Le tribunal correctionnel de Bordeaux a condamné François Thierry, ancien patron de l’OCRTIS, à un an de prison avec sursis. Le nom de ce commissaire, longtemps associé à la lutte antidrogue, se retrouve rattrapé par l’une des saisies les plus lourdes de la décennie: 7 tonnes de cannabis découvertes à Paris en 2015, boulevard Exelmans, dans des fourgonnettes que des douaniers avaient interceptées. Au coeur du dossier, des méthodes d’enquête contestées et une gestion d’informateurs qui a fini par brouiller la frontière entre infiltration policière et dérive.

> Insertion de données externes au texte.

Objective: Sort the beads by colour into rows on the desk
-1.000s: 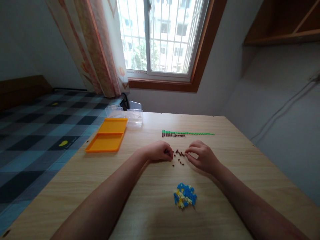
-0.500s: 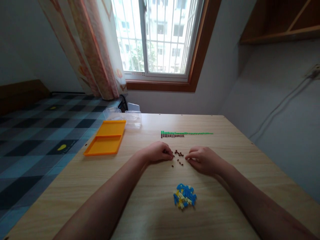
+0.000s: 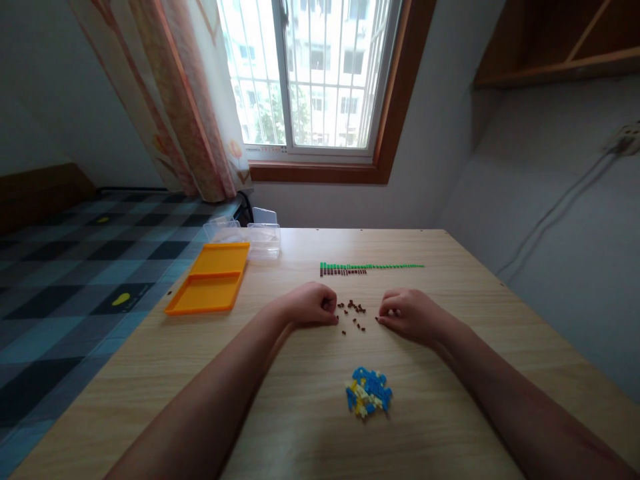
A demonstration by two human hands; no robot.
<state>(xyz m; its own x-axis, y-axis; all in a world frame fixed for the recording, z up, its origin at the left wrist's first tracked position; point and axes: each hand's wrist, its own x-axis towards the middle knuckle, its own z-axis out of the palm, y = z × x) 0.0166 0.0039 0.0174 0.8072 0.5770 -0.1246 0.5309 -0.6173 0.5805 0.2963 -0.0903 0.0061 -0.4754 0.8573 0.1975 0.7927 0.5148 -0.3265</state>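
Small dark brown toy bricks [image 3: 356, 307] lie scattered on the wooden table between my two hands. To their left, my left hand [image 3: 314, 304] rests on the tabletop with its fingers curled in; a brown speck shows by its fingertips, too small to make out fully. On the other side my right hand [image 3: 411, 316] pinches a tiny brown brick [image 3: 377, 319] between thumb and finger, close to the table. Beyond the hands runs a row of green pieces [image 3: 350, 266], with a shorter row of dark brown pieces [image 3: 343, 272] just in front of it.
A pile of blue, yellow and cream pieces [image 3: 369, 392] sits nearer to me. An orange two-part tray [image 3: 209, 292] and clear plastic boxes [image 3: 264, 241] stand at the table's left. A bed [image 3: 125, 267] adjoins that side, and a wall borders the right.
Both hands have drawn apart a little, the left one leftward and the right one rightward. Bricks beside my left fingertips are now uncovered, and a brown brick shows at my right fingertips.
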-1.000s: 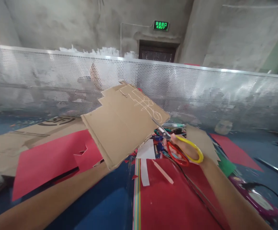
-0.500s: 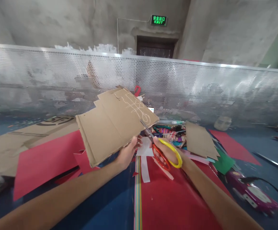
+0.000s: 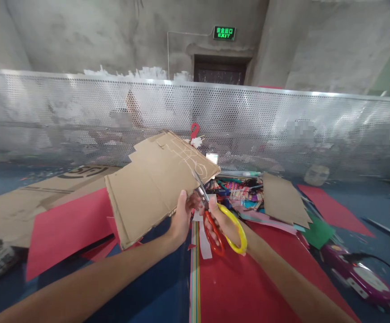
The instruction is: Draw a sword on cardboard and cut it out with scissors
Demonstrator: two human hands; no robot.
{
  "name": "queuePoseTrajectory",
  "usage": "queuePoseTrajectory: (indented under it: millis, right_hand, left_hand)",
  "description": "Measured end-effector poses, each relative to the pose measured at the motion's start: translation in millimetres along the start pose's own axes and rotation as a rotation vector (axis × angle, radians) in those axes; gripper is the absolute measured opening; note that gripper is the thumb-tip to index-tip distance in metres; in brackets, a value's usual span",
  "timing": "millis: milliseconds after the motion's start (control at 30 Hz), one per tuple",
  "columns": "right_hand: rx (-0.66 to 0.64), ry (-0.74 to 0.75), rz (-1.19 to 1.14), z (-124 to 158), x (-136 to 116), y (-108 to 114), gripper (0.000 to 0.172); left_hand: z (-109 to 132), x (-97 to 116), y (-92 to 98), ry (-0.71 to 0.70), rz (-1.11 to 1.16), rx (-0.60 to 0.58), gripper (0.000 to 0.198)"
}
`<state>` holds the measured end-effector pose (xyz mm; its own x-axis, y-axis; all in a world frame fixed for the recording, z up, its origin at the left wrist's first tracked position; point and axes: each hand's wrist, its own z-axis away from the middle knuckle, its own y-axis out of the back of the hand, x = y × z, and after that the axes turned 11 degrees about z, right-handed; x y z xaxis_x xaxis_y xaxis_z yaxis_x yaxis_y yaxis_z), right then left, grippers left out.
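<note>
My left hand [image 3: 180,217] is closed on the lower edge of a brown cardboard sheet [image 3: 151,184], thumb on top and fingers underneath. The sheet is held up and tilted, and light chalk-like lines are drawn near its right side. In my right hand [image 3: 220,220] is a pair of scissors [image 3: 236,229] with one yellow and one red handle loop. Their blades point up and left and lie at the cardboard's lower right edge, by the drawn lines. One blade is partly hidden.
Red paper [image 3: 70,229] and a larger cardboard piece [image 3: 50,188] lie left. Beneath my right arm is a red paper stack [image 3: 235,287]. Farther back are a box of markers [image 3: 242,193] and another cardboard piece [image 3: 284,199]; a purple device [image 3: 363,278] sits right. A perforated metal screen [image 3: 249,121] stands behind.
The cardboard has shifted slightly down and left. My right hand has come left with the scissors, whose handle loops look more spread apart. My left thumb now points more upward.
</note>
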<state>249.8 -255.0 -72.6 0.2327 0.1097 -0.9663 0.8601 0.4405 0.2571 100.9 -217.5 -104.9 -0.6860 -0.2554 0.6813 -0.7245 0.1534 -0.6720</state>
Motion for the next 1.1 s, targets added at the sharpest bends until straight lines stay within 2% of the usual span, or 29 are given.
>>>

Quand l’informateur devient le fil qui dépasse
Le parquet avait pourtant requis la relaxe la semaine dernière. Les juges n’ont pas suivi. La présidente du tribunal a estimé que le policier avait « apporté son aide à un trafic » et qu’il avait agi « hors cadre juridique », en s’opposant aux investigations d’autres services, ce qui aurait facilité le transfert de stupéfiants. Les magistrats ont aussi retenu la « soustraction » d’un téléphone utilisé pour échanger avec son informateur, un détail qui pèse lourd quand tout le dossier repose sur la traçabilité et la loyauté de la preuve.
En toile de fond, Sofiane Hambli, présenté comme l’informateur principal, a été condamné par défaut à vingt ans de réclusion, avec une période de sûreté des deux tiers; détenu au Maroc, il était absent à l’audience. François Thierry, qui fêtait ses 58 ans le jour du jugement, est resté impassible à l’énoncé de la décision. Durant le procès, il avait défendu une stratégie d’infiltration destinée à remonter les filières, quitte à laisser entrer de la marchandise avant de viser les têtes de réseau, tout en parlant d’un « naufrage opérationnel » pour l’épisode de 2015; son avocate a annoncé un appel, et l’affaire, déjà emblématique, s’installe un peu plus comme un cas d’école sur les limites du renseignement policier face au narcotrafic.